Per quanto riguarda internet invece, praticamente hanno tutti un computer a casa (il 95%) davanti a cui il 38% di loro passa da una a tre ore; tempo durante il quale è quasi sempre connesso in rete. Non finisce qui: pur trattandosi di studenti, il motivo per cui navigano non ha niente a che vedere con eventuali ricerche o con la scuola in generale: i ragazzi infatti scaricano film, musica, immagini e chattano. Si entra quindi in rete per motivi di puro intrattenimento, oppure per gestire le proprie relazioni sociali.
Proprio così: alla domanda se fossero iscritti o meno ad un social network, il 61% ha risposto affermativamente, specificando di utilizzare Facebook. L’annuario online di Marck Zuckerberg è utilizzato praticamente all’unanimità, tanto che il 96% del campione ha un profilo su Facebook.
Il telefonino, ormai declinato nella versione smartphone, non può che consolidare questo trend. Basti pensare che l’80% possiede un cellulare e che risulta sempre più difficile separarsene, tanto da portarlo ovunque, persino nei luoghi in cui è impossibile usarlo. Anche in quel caso, solo il 17% ha ammesso di lasciare il telefono a casa.
Per quanto riguarda i videogiochi, è sempre più riscontrabile nei giovani quello che viene chiamato effetto Proteus, cioè l’influenza dell’ avatar sul comportamento umano. Dalla ricerca condotta risulta che, tanto più è bassa l’età, tanto più i ragazzini si identificano con il loro avatar (il 56% nella fascia 6-10 anni); la metà degli intervistati addirittura ha pensato di voler essere come uno dei protagonisti degli amati videogiochi.
Ma quali sono le conseguenze di questo rapporto costante con le tecnologie? Innanzitutto il primo rischio, il più immediato, è che i ragazzi vengano a contatto con contenuti non adatti alla loro giovane età, che si tratti di film, pagine web o giochi. In questo senso aiuterebbe avere le piattaforme in spazi condivisi, anziché nelle camerette. Invece più del 60% ha una propria tv e il 40% un computer personale.
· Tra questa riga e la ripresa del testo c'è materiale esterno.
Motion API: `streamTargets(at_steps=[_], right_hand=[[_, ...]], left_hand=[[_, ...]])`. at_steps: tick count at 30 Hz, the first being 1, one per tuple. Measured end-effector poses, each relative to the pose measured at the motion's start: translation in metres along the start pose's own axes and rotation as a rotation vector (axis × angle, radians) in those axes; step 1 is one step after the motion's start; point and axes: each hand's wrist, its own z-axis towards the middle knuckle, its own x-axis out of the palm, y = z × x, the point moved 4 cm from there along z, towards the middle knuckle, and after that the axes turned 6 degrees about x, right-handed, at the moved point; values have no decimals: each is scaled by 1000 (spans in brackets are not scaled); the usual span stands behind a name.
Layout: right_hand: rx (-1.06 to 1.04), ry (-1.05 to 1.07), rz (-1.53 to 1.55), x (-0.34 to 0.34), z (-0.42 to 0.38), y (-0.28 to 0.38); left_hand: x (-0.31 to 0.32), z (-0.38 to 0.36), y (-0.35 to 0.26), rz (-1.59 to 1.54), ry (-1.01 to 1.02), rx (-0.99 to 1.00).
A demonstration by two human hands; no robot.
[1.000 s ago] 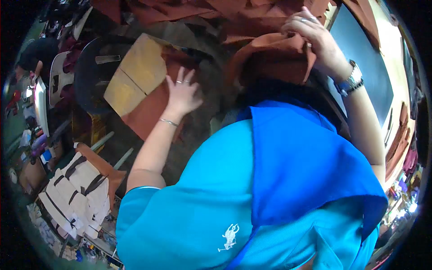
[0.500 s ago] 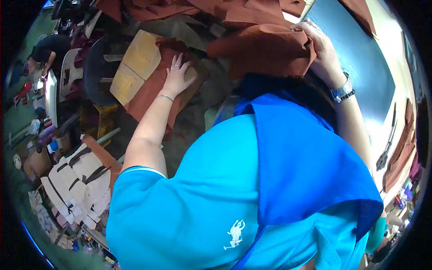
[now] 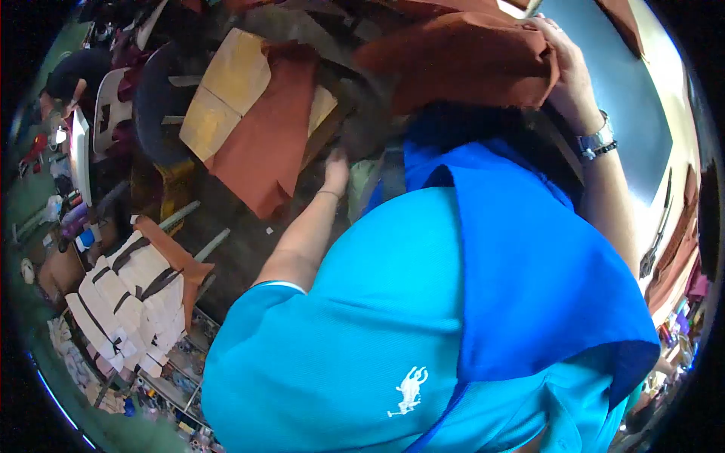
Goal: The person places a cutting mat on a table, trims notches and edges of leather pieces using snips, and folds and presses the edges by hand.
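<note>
My right hand (image 3: pixel 565 66) is at the upper right, its fingers closed on the edge of a bunched reddish-brown cloth (image 3: pixel 468 64). My left hand (image 3: pixel 337 172) is lower and nearer my body, beside a green-grey thing; its fingers are dark and blurred. Left of it, a flat reddish-brown fabric piece (image 3: pixel 272 136) lies over a box with yellow tape (image 3: pixel 230 87). My left hand does not touch that piece.
A dark chair (image 3: pixel 155 113) stands left of the box. White pieces with dark straps (image 3: pixel 136 294) are stacked at the lower left. A blue-grey board (image 3: pixel 627 106) lies on the table at right. Another person (image 3: pixel 72 87) is at far left.
My left hand has left the flat fabric piece and moved right and down towards my body. My right hand still holds the bunched cloth, slightly farther right in view.
</note>
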Motion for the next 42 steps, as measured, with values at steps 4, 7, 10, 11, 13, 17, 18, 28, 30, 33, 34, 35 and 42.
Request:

Il secondo rischio è l’isolamento sociale: nonostante social network e cellulari sembrerebbero favorire la condivisione e creare una rete sociale, nella realtà emergono al contrario delle percentuali preoccupanti: il 21% dice di preferire la tv piuttosto che uscire, il 5% internet, un altro 10% infine si trova più a suo agio usando il telefono per chiamare qualcuno anziché incontrarlo quel qualcuno.
Vi è poi un’emergenza educativa: gran parte dei ragazzi sopra i 14 anni usa senza alcun limite di tempo i videogiochi e, riferendoci all’intero campione, la navigazione su web (40% in entrambi i casi). Il 28% dei bambini addirittura, può guardare la tv per tutto il tempo che vuole.
La pervasività delle tecnologie fa sì che i più piccoli siano soggetti ad un crollo del limite tra reale e virtuale; a differenza della generazione dei genitori, questi bambini e adolescenti sono abituati a costruirsi un alter ego in una dimensione online, a crearsi un’immagine fantastica. Il pericolo è appunto di confondere le due dimensioni, credendo di essere ciò che non si è.
Nella velocità della connessione e della condivisione inoltre, manca il tempo di elaborare il vissuto, di interiorizzarlo, con la conseguenza che anche il confine tra pubblico e privato si va sempre più assottigliando.
Se i condizionamenti della cultura e della società sono innegabili, conclude la ricerca, la coppia parentale ha «il compito e il dovere di educare il proprio figlio ad un corretto ed adeguato uso degli strumenti tecnologici e dei mezzi di informazione».
Chi non l’ha ancora fatto, è bene che inizi ad addentrarsi nel mondo delle tecnologie: «imparate a navigare e videogiocare, informatevi sui contenuti dei videogiochi che acquistate, sui software parental control e accompagnateli nella scelta e nella visione dei programmi televisivi».
Servono dunque genitori doppiamente vigili, perché adesso i figli non vanno più guidati solo nella vita reale, ma accompagnati anche in quella virtuale.